Godard’s first stroke of genius in Masculin Féminin is to realise that every aspect of being young is little but fuel for the gaping maw of the individual, that youth is a black hole around which all the paraphernalia of the culture whirl in orbit. “That’s why I’m the perfect revolutionary,” Michel Dubord’s Robert Packard observes parenthetically as he recites a list of radical qualities from a pamphlet for the amusedly indulgent Elisabeth Choquet (Marlène Jobert). His second stroke was simple enough: let the kids do the talking.

If there’s a plot to Masculin Feminin, it’s of the slow and tentative falling in and out of love of our two Parisian sweethearts. Jean-Pierre Léaud’s Paul, by turns the very image of cocksure young masculinity and suddenly despondent existential dreamer (“I don’t know why I’m joking; actually, I feel miserable” must be the muttered slogan of urban 20-somethings everywhere) relentlessly pursues Chantal Goya’s Madeleine Zimmer, the waifish up-and-coming yé-yé singer.

But this ongoing story is more the diversion in a series of vignettes which seek to bring to life the struggles of a generation seeking to find a place for themselves in a world where the old rules clearly no longer apply but there doesn’t seem to be any clear way forward. The adventures of ‘the children of Marx and Coca-Cola.’

masculin feminin

Many of the scenes are shot as camera-facing interviews, most notably an unwavering sequence in which ‘Miss 19’ is peppered with questions about communism, Vietnam and revolution while she shyly smiles and protests her own ignorance. This isn’t a critical scene though, nor does it act as some kind of condemnation of the ignorance of the young. Paul and Robert daub slogans on American military cars and recite the Marxist creed that they’ve picked up from papers, and it doesn’t make them seem worldly or informed any more than the tales of trips to America turn the pretty girl on the window ledge into a globetrotting socialite.

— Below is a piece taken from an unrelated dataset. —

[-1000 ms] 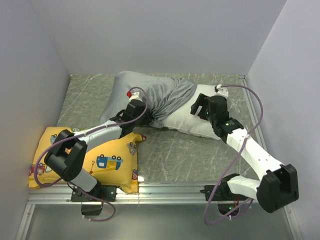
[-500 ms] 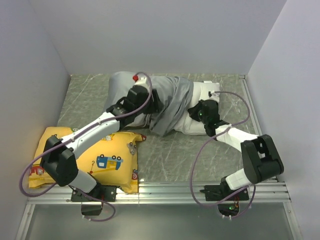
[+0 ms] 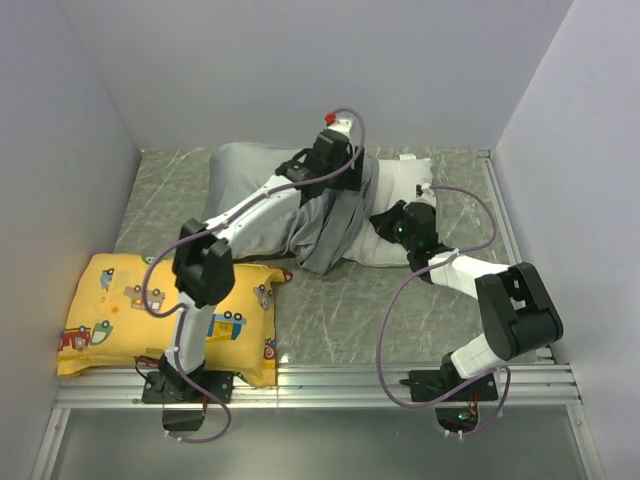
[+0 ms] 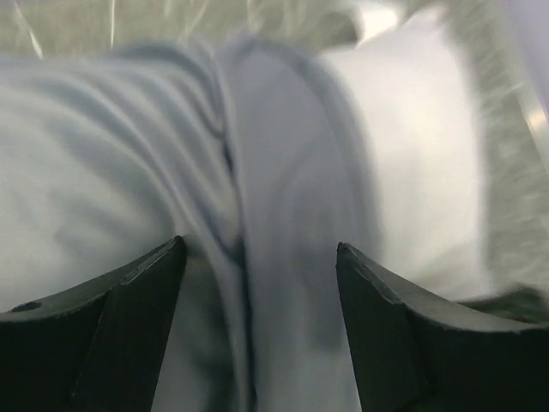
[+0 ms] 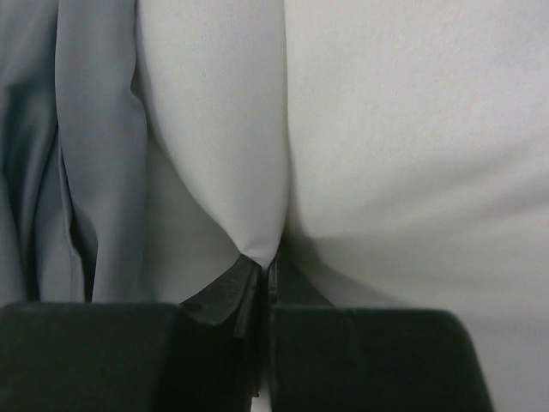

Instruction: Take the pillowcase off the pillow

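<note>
The silver-grey pillowcase (image 3: pixel 255 185) lies at the back of the table, its open end bunched around the middle of the white pillow (image 3: pixel 412 182). The pillow's right part sticks out bare. My left gripper (image 3: pixel 345 183) hovers open over the bunched edge. In the left wrist view its black fingers (image 4: pixel 146 292) straddle grey folds of the pillowcase (image 4: pixel 283 172) without gripping, and the pillow (image 4: pixel 420 154) lies beyond. My right gripper (image 3: pixel 385 220) is shut on a pinch of the pillow's white cloth (image 5: pixel 257 232), right beside the pillowcase's edge (image 5: pixel 94 129).
A yellow cushion (image 3: pixel 170 320) with a cartoon-vehicle print lies at the front left, next to the left arm's base. White walls close in the table on the left, back and right. A metal rail (image 3: pixel 320 385) runs along the near edge.
My left gripper has opened, let go of the pillowcase and swung up and right onto its bunched edge. My right gripper has moved in and shut on the pillow's cloth.
</note>
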Action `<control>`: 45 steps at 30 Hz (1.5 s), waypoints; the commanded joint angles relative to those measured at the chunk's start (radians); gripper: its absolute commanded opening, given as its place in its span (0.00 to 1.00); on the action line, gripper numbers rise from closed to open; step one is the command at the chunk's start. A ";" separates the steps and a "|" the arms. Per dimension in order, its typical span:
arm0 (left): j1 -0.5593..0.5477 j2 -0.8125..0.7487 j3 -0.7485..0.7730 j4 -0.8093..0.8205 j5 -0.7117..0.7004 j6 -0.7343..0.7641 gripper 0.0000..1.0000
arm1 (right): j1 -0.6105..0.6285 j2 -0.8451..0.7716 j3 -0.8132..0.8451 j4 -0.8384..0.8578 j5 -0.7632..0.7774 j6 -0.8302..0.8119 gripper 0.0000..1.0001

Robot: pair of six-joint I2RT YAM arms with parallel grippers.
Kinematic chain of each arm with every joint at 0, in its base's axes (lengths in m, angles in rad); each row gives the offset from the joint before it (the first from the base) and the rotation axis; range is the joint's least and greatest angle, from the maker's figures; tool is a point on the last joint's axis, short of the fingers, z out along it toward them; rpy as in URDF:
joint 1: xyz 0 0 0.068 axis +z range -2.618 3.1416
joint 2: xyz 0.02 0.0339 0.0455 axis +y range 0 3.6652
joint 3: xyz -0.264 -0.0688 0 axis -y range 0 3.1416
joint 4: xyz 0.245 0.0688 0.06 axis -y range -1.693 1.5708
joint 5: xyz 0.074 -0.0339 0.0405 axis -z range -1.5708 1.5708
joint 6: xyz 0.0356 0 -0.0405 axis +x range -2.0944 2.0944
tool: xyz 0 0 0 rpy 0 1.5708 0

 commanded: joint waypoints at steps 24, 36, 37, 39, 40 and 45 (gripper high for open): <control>0.507 -0.183 -0.183 0.020 0.022 -0.046 0.00 | -0.275 -0.298 -0.067 -0.399 -0.009 -0.099 0.00; 0.262 -0.285 -0.591 0.242 0.065 -0.055 0.00 | -0.005 -0.414 0.303 -0.668 0.102 -0.352 0.73; 0.258 -0.285 -0.611 0.244 0.065 -0.055 0.00 | 0.009 -0.356 0.378 -0.675 0.082 -0.379 0.77; 0.248 -0.289 -0.631 0.253 0.069 -0.058 0.00 | 0.009 -0.270 0.462 -0.708 0.060 -0.401 0.79; 0.244 -0.293 -0.649 0.257 0.069 -0.058 0.00 | 0.012 -0.163 0.564 -0.728 0.054 -0.424 0.80; 0.233 -0.279 -0.640 0.236 0.059 -0.057 0.00 | 0.017 0.251 1.006 -1.054 0.077 -0.488 0.85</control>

These are people trying out identities, picking up and dropping faces and personas like dresses, and Godard’s technique of prompting unscripted interaction between his young actors means that the film feels as fresh and free from self-knowledge as its subjects.

Outside of these interrogations, the film veers between the surreal and the amusingly mundane, declaring on love and jazz and breasts in a way which is so lightly powerful, so cool, that it’s almost impossible not to be swept along with the sheer vivacious energy of it all. The sound is a major part of this; Godard lets the noise and bustle of Paris leak into conversations until it almost drowns out the action, and his use of an exclamatory gunshot as the punctuation between scenes jars and refocuses you in equal measure.

This isn’t to say all the moments in the film are equally compelling – like being a soldier, it sometimes seems as though being young could be characterised as long periods of boredom interspersed with brief periods of terror. But Godard chooses his moments wisely (lord knows how many reels of improvised footage ended up on the cutting room floor here) and presents us with a series of snapshots which, like the best art of this kind, seems like real life but more interesting.

Masculin Feminin is, ultimately, a triumphant celebration of youth in all its vainglorious luminosity. Watching it one is called back to one’s own self this age, a person who seems to have disappeared as suddenly as Paul does, and like with Paul, your instinct is to utter for your own lost youth. Madeleine’s lament: it wasn’t suicide, just a stupid accident.

Check out our in-depth look at Le Mepris, Jean-Luc Godard’s swipe at Hollywood.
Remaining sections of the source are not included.